■ **WHAT THIS TASK INVOLVES**: Of the entries below, return exactly those lines that fall between the one containing "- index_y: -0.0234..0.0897" and the one containing "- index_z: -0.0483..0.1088", the two end lines included.
━━ DATA FOR PROCESSING
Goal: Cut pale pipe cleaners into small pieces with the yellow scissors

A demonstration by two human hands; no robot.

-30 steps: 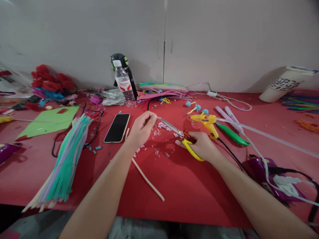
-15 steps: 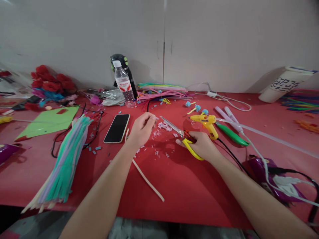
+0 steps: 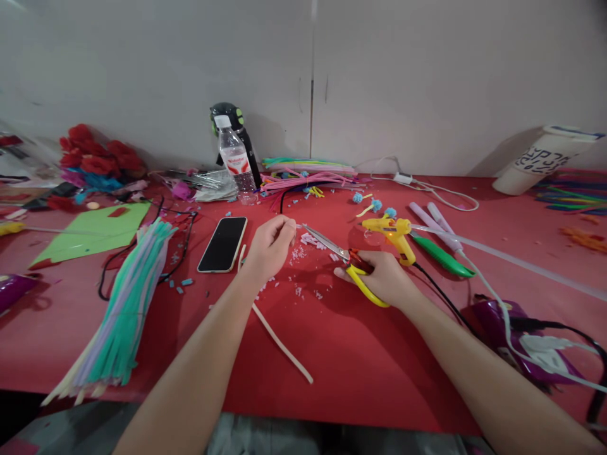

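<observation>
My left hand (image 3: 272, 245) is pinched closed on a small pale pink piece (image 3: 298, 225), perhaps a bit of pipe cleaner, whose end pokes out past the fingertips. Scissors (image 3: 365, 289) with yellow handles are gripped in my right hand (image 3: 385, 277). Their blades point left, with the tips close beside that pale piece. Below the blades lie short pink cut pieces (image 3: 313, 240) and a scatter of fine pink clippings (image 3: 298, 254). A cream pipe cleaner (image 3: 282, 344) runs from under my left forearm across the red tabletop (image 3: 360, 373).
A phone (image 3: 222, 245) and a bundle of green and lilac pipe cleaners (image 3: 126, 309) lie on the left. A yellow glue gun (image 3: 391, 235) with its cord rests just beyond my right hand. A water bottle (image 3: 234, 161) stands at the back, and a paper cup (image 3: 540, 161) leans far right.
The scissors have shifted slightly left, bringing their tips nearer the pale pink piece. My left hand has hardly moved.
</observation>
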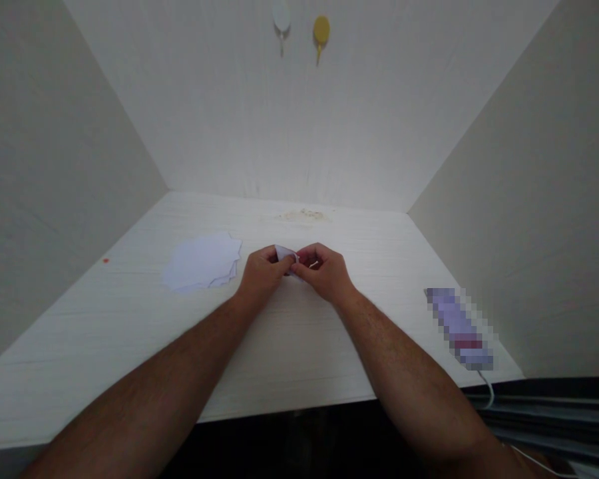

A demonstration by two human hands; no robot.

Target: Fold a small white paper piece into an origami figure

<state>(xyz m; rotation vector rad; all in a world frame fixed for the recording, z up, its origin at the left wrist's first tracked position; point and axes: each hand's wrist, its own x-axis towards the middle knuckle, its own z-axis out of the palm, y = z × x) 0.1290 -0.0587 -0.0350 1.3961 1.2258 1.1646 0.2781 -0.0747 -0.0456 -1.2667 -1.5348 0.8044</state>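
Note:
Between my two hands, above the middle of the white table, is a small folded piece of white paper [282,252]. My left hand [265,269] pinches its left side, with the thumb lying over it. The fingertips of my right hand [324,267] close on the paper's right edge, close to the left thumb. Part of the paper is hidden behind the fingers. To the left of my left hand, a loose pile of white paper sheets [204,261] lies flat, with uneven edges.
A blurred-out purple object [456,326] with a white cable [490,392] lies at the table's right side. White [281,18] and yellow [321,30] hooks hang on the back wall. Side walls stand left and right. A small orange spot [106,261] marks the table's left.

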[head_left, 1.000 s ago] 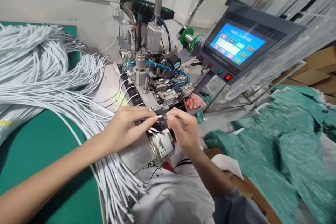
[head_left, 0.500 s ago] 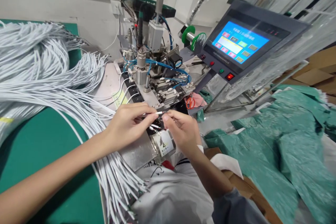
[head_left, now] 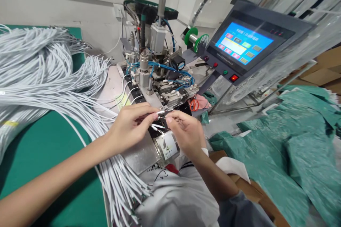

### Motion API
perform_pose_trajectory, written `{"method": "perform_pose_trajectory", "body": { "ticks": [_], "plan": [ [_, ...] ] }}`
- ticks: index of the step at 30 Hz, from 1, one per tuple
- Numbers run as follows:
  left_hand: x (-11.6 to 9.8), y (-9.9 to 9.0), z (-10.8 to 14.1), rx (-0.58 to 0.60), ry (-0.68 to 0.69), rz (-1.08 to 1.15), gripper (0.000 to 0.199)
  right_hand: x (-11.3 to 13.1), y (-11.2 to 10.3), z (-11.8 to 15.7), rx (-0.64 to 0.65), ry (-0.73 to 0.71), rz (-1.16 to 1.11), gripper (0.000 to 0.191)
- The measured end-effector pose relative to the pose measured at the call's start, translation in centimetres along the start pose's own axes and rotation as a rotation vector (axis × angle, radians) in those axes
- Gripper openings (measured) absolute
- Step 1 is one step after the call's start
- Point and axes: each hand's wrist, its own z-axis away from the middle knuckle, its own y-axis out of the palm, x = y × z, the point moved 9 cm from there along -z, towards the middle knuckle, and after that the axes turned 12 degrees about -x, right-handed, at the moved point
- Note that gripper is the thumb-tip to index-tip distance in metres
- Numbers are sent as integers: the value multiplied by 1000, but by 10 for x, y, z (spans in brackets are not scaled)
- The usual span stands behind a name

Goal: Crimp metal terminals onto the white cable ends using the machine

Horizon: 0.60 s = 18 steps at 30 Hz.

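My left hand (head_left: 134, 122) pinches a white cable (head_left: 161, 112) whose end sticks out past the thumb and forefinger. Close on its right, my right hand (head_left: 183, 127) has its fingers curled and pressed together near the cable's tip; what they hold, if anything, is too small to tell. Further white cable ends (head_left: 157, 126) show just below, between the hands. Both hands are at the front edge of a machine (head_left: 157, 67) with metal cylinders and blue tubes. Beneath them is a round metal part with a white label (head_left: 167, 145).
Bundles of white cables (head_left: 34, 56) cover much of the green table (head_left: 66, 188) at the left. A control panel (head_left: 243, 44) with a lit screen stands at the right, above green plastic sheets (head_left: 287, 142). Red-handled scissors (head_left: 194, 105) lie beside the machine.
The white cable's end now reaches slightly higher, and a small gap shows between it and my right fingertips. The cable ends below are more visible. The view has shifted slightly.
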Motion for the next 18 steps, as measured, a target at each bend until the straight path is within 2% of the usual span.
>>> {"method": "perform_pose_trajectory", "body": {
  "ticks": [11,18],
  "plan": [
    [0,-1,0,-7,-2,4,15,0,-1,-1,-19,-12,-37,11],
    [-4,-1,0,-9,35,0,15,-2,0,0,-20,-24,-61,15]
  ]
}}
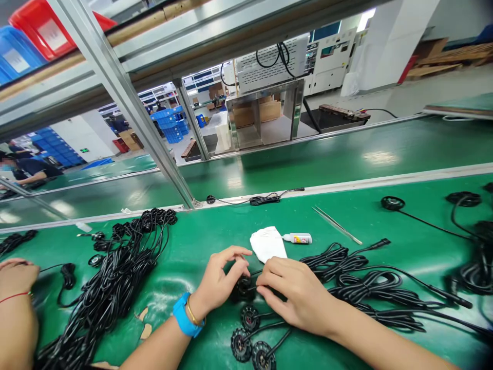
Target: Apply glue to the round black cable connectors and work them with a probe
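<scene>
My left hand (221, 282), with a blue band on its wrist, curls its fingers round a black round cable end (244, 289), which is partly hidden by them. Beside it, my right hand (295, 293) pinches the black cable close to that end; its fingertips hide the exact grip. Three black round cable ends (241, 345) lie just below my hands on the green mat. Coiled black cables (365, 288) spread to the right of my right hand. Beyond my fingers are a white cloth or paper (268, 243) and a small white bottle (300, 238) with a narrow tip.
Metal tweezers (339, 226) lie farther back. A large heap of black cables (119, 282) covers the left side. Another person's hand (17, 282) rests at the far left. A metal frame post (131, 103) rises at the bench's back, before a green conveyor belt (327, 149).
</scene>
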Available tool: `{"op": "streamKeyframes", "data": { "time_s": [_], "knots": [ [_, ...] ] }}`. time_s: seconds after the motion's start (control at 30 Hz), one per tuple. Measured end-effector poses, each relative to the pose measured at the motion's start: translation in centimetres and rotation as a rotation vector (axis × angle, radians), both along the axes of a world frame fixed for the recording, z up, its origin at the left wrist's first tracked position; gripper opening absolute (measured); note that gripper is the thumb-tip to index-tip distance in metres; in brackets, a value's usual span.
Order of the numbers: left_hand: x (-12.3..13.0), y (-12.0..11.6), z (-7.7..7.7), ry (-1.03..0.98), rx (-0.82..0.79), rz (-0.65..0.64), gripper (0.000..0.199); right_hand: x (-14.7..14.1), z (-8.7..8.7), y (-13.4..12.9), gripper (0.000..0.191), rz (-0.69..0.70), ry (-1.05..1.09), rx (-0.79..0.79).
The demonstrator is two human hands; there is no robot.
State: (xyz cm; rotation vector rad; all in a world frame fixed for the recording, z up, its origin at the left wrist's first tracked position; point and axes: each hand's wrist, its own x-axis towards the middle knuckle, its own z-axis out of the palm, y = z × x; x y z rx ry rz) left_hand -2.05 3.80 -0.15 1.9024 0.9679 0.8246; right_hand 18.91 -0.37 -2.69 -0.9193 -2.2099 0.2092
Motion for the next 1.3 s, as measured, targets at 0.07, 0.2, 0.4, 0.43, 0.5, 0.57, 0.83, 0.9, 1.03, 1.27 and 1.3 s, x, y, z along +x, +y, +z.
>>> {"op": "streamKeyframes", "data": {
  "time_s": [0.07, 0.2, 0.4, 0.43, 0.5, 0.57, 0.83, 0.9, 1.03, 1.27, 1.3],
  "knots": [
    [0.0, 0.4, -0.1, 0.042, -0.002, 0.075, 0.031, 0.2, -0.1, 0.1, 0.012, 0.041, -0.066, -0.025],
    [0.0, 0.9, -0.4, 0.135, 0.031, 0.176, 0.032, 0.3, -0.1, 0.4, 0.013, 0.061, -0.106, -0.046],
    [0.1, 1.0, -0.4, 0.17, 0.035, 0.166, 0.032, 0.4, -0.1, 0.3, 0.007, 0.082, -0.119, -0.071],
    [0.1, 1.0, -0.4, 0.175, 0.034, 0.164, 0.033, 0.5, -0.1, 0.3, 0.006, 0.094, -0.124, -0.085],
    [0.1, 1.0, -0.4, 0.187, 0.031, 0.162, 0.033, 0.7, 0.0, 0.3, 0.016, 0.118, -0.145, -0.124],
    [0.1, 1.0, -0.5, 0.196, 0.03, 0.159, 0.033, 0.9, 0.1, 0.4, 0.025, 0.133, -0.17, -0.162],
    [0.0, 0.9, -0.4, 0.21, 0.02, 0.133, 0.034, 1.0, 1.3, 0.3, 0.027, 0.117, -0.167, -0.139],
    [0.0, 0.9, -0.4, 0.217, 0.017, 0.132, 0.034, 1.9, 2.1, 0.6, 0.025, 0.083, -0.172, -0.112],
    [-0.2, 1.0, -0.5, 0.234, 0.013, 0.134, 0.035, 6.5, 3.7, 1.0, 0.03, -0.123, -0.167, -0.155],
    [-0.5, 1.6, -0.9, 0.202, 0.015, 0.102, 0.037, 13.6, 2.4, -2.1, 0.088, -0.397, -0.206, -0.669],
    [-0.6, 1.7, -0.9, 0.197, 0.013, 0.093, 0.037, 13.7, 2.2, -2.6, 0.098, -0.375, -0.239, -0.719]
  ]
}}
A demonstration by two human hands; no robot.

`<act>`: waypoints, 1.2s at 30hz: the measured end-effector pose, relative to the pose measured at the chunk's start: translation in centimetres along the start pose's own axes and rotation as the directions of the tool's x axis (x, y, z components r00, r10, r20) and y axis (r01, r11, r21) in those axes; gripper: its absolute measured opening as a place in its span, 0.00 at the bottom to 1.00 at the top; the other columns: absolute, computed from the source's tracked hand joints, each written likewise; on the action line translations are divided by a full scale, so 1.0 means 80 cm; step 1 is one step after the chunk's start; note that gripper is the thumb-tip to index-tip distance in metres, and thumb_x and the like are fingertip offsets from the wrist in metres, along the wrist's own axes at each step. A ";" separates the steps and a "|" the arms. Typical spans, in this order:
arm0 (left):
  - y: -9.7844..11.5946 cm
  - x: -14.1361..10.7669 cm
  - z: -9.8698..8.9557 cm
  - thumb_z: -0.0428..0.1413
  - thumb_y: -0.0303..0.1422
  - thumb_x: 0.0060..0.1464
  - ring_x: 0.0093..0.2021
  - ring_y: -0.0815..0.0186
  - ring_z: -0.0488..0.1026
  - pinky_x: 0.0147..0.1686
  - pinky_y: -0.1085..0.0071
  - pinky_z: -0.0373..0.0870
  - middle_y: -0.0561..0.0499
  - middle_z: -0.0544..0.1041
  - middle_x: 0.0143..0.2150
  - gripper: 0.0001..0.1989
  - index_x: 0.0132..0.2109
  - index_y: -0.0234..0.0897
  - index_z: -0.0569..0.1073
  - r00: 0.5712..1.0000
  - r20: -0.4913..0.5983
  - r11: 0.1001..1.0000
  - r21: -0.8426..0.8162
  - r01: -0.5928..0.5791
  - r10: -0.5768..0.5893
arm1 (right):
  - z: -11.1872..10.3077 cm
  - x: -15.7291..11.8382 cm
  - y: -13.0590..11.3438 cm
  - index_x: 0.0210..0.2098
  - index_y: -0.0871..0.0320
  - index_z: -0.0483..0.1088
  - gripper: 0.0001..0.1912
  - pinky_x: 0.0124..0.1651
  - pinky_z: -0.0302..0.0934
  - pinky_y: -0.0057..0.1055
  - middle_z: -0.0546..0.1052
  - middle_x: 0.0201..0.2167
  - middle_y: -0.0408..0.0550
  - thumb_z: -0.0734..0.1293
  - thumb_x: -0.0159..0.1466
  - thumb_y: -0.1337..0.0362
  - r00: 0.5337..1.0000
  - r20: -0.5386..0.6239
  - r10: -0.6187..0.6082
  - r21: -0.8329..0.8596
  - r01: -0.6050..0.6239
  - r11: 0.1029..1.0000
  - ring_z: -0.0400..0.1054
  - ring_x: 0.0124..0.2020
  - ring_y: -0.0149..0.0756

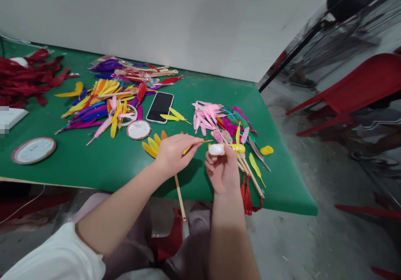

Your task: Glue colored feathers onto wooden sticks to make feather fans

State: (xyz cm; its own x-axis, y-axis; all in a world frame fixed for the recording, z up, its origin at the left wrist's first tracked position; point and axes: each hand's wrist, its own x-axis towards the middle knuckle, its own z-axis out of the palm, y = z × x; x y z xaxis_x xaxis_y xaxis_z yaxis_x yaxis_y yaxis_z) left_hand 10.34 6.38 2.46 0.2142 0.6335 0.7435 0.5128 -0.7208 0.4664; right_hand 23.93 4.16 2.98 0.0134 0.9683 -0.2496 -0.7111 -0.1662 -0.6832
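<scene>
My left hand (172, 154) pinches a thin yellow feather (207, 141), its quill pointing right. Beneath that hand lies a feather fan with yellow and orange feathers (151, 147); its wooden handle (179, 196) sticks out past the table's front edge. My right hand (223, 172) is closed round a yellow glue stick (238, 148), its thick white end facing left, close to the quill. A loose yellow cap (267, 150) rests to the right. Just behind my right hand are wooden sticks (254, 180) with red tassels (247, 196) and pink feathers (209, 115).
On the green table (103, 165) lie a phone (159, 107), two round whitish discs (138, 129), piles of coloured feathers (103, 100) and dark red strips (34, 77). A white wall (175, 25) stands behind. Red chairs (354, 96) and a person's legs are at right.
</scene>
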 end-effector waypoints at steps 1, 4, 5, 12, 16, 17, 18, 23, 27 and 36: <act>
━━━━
■ **WRITTEN RESPONSE**:
  - index_y: -0.0234..0.0897
  - index_z: -0.0569..0.1073
  - r00: 0.5712..1.0000
  - r20: -0.4913..0.5983
  - r11: 0.1001..1.0000
  - r21: -0.8426..0.8162
  - r01: -0.5928..0.5791
  - r10: -0.5768..0.5893
arm1 (right):
  - z: -11.1872..10.3077 cm
  - x: -15.7291..11.8382 cm
  - y: -13.0590..11.3438 cm
  - index_x: 0.0210..0.2098
  - index_y: -0.0871..0.0320
  - index_z: -0.0483..0.1088

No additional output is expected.